Although the property yields lucrative rental income, the investment group planned to exit the investment in five years with a property sale. They aimed to get a total annual return of 11%. A standard metric for assessing total return is the Capitalization Rate (Cap Rate). A lower Cap Rate on the exit from investment typically suggests a potentially better return.

The average deal size for Orlando's Central Business District increased by 11% from Sept/2022 to Sept/2223] [3]. 

Real estate asset management

Real estate asset management refers to overseeing and maximizing the value of real assets on behalf of individuals, organizations, or institutions. A well-managed real estate asset increases the potential to generate returns over time. On the other hand, a poorly managed property loses its ability to generate returns and becomes a net expense. PwC forecasts that alternative asset classes will double in size by 2025. This trend indicates the growing importance of asset management.

How Does Real Estate Asset Management Work?

Real estate asset management covers processes that boost the market value of real estate investments.
Here is a list of the essential real estate management processes:

  1. Planning
    Constructing sound financial plans.
  2. Sourcing
    Sourcing real estate investments.
  3. Strategy development
    Analyzing real estate investment assets to develop effective economic strategies that mitigate risk exposure.
  4. Cost optimization
    Reducing operational, maintenance, and closing costs.
  5. Income optimization
    Improving existing revenue streams and income.
  6. Risk management
    Forecasting and mitigating associated risks.

Who is an asset manager?

An asset manager oversees assets on behalf of someone else, making important investment decisions that will help the client's portfolio grow. An asset manager also ensures the client's investment doesn't depreciate and mitigates the client's risk exposure. Doing this means watching the market, keeping up to date with research and monitoring trends, and staying current with political, financial, and economic news.

An Asset Manager's Role in the Real Estate Industry

Real estate asset managers serve the same function as asset managers of other financial assets. They concentrate on optimizing a property's value to achieve investing goals. However, you shouldn't confuse them with real estate property managers because they are not involved in the daily operations of a property.

Infrastructure asset management

What Is Infrastructure?

Infrastructure is the framework that supports the basic physical systems of a company, region, or nation.

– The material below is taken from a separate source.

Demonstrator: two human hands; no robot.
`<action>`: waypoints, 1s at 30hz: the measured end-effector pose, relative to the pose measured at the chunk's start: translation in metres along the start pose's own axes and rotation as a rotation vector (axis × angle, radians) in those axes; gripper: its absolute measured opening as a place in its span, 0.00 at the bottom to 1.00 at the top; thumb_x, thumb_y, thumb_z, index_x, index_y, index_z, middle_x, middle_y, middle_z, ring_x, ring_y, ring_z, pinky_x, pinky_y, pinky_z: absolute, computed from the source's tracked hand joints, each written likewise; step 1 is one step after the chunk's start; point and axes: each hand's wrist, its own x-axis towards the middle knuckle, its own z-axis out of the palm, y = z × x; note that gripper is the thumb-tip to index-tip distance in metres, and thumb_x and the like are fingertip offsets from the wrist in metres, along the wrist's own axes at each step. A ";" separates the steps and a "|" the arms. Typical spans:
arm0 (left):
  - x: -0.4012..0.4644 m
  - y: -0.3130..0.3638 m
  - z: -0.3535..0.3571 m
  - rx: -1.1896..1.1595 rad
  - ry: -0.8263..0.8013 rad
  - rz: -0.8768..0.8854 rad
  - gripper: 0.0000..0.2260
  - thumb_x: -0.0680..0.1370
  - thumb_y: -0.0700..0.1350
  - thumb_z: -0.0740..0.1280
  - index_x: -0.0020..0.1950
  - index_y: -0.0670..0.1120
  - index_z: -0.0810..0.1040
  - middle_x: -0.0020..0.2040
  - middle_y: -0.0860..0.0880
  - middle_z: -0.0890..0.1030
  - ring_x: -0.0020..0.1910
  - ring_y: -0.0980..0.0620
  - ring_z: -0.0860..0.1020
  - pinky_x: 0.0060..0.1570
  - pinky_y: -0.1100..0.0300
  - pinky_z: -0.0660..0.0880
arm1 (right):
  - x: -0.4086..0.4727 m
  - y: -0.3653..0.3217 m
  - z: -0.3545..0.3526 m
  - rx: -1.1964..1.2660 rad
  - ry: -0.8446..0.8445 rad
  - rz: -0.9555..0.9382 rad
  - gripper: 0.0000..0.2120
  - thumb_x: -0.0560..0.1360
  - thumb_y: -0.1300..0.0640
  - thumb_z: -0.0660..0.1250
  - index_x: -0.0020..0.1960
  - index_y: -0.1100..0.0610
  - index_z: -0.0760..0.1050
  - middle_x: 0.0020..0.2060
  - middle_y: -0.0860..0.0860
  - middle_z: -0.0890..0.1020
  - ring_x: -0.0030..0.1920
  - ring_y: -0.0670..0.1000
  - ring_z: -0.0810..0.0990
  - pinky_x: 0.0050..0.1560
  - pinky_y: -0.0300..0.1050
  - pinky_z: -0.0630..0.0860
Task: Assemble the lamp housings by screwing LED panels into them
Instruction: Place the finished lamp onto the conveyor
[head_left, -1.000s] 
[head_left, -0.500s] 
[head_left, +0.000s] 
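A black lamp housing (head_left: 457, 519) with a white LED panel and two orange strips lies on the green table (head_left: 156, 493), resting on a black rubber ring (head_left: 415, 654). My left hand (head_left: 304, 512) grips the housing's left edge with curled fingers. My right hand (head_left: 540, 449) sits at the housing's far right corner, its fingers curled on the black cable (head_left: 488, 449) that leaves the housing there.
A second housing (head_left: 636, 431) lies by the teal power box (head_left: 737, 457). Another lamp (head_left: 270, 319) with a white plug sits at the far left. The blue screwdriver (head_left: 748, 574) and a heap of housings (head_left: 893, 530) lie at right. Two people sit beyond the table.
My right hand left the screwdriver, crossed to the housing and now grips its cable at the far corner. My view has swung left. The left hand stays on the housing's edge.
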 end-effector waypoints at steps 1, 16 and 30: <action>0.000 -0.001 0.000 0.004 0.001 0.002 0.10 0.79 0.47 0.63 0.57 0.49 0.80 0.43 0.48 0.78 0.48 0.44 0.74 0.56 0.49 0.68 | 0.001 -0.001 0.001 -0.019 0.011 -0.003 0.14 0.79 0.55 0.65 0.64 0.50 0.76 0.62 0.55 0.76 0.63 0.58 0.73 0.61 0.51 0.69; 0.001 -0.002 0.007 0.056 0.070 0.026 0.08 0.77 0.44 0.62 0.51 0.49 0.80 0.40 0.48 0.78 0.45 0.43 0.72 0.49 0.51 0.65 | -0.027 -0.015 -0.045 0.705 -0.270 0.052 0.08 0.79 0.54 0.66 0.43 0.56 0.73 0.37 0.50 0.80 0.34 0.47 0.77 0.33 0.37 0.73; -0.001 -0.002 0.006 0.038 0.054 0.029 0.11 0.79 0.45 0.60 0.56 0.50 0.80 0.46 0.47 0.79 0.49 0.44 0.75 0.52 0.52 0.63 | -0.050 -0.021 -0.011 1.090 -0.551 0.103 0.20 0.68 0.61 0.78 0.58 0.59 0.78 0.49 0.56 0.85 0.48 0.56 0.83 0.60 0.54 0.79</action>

It often involves the production of public goods or production processes.

What are infrastructure assets?

Infrastructure assets are long-lived capital assets/property typically stationary and preservable for a significantly greater number of years than most capital assets.  Infrastructure assets are the basic facilities and systems serving a country, region, or community.
Some of the key characteristics of infrastructure assets are:

  • Large-scale infrastructure is produced by the public sector and funded by tax revenue.
  • Small-scale infrastructure is produced by private firms or through local authorities.
  • Infrastructure is classified as soft and hard.
  • Infrastructure is essential to the economy and quality of life of a society.

There are two main types of infrastructure: soft and hard. Soft infrastructure represents personnel and institutions necessary to maintain an economy that delivers certain services to the population. Hard infrastructure is the physical system needed to run a modern, industrialized nation.

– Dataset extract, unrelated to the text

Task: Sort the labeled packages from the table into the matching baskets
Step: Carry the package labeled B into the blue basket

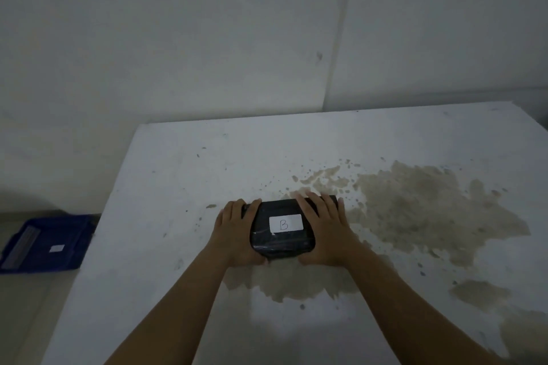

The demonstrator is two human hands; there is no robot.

What are examples of infrastructure assets?

infrastructure assets examples

Examples of infrastructure assets include:

  • Roads
  • Bridges
  • Tunnels
  • Drainage systems
  • Water and sewer systems
  • Dams
  • Lighting systems

What are the costs of infrastructure assets?

The capitalized costs include the purchase price (or construction cost) and the related expenses incurred more than necessary to place the asset in its intended location and in a condition where it is ready for use.

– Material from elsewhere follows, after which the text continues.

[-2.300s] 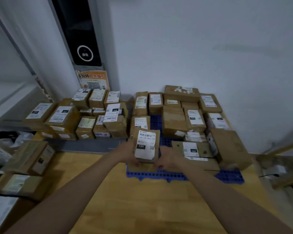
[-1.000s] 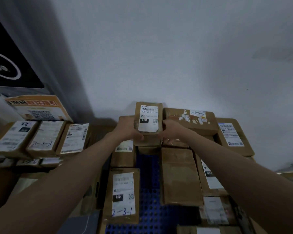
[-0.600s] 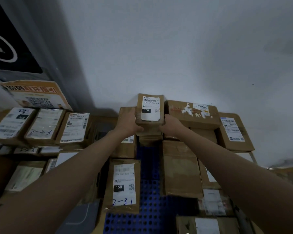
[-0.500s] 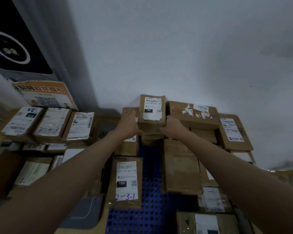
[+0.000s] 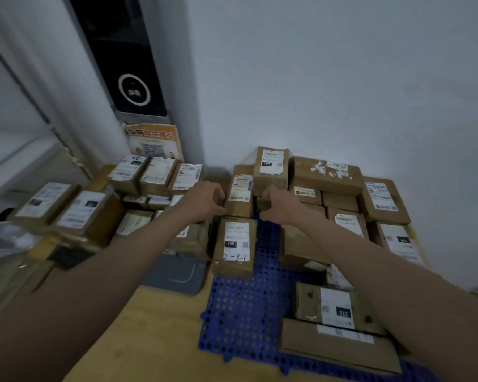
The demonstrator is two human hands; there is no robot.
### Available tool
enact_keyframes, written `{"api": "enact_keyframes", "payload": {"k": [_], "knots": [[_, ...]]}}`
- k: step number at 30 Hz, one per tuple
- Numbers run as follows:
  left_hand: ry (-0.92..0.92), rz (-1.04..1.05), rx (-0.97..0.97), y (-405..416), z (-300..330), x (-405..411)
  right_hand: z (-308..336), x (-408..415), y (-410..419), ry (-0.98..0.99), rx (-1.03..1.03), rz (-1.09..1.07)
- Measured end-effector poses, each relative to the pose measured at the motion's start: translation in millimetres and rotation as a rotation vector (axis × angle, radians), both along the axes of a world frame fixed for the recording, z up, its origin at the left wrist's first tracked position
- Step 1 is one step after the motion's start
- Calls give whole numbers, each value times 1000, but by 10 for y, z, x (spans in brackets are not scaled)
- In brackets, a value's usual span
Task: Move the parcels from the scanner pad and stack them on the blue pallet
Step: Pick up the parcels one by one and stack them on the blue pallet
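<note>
Left hand point(image 5: 204, 201): empty, fingers loosely curled, grasping nothing; it hovers at the 9 o'clock side of a narrow upright parcel, and whether the fingertips touch that box cannot be told through the blur.
Right hand point(image 5: 280, 205): empty too, fingers relaxed and half bent, hanging at the 3 o'clock side of the same narrow parcel, over the gap in the stack.
Placed parcel point(image 5: 271, 166): a brown carton with a white label marked 15H, sitting on top of the back row at 12 o'clock from both hands, close against the wall, clear of either hand.
Narrow parcel point(image 5: 240, 194): between the two hands, label facing up, just beside and lower than the placed parcel.
Marked parcel point(image 5: 235, 246): at 6 o'clock from the hands, label with blue handwriting, lying on the pallet's left edge.
Blue pallet point(image 5: 243, 312): perforated plastic grid on the wooden table point(image 5: 155, 332); parcels crowd its far end and its 3 o'clock side.
Scanner pad point(image 5: 177, 274): grey slab at 9 o'clock of the pallet, partly bare at its near corner, with cartons behind it.
Left pile point(image 5: 89, 210): more labelled cartons at 10 o'clock, stacked below an orange notice point(image 5: 153, 142).
</note>
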State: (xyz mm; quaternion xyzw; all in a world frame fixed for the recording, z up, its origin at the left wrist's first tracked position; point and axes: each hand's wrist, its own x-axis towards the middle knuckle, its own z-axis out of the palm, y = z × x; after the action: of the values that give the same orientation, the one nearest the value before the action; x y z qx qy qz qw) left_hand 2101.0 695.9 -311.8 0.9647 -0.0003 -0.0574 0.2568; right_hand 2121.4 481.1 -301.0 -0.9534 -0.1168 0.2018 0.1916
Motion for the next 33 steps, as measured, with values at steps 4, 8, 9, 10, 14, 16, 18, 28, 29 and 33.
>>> {"api": "enact_keyframes", "payload": {"k": [4,8,9,10,14,16,18,28,29,33], "knots": [[0,-4,66,202,173,-652,164,-499,176,42,24,63],[60,24,169,409,298,-1305,251,-951,415,58,29,123],[90,39,165,471,320,-1461,261,-1060,497,63,37,141],[114,53,170,540,337,-1616,262,-1164,594,71,47,162],[176,97,238,892,341,-2193,216,-1577,1032,95,60,266],[197,150,247,1092,299,-2470,152,-1799,1263,96,43,326],[215,207,274,1284,251,-2743,94,-2001,1502,98,15,381],[283,416,284,2391,121,-3662,-182,-2620,2603,247,55,545],[293,433,269,2520,85,-3712,-212,-2656,2727,262,57,553],[419,495,259,3033,-83,-3895,-397,-2849,3241,313,67,545]]}}
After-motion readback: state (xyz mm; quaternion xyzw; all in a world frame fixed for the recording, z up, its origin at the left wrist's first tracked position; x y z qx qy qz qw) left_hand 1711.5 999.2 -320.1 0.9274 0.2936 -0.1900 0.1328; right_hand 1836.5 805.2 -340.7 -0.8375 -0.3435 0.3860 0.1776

The associated costs include:

  • Professional fees of engineers
  • Attorneys fees
  • Appraisers
  • Financial advisors fees
  • Survey fees
  • Appraisal and negotiation fees
  • Damage payments
  • Site preparation costs
  • Costs related to the demolition of unwanted structures

Land associated with an infrastructure asset must be reported separately as land. Buildings associated with infrastructure should be reported as buildings unless they are purely related to an infrastructure network or system (e.g., rest area facilities for a state highway or water pumping stations associated with water systems).

The Role of Infrastructure Asset Management Sustainable Economic Development.

Infrastructure assets will expand more than fivefold

Video 1. Infrastructure asset management role in a sustainable recovery from COVID-19

PwC foresees robust growth in real assets, primarily in infrastructure and, to a lesser extent, real estate. From 2016-2020, PwC predicted a 27.5% per annum growth rate in infrastructure. It projects infrastructure assets will increase more than fivefold, from $0.6 trillion in 2016 to $3.4 trillion in 2025.

Conclusions.

Technology will impact every aspect of asset and wealth management.

Asset managers need a keen eye for the technological developments driving exponential change. Machine learning and AI will change how investors conduct research and portfolio management — and Robotic Process Automation will revolutionize the back and middle office. At the same time, blockchain could profoundly impact the services industry. They must design new products and services that meet changing needs. This vital social role is also why regulators worldwide ensure that fees are fair and advice is sound.

Real estate asset management services allow investors to access professional investor expertise. It allows individual investors to invest passively in real estate because an experienced team of asset managers manages their assets.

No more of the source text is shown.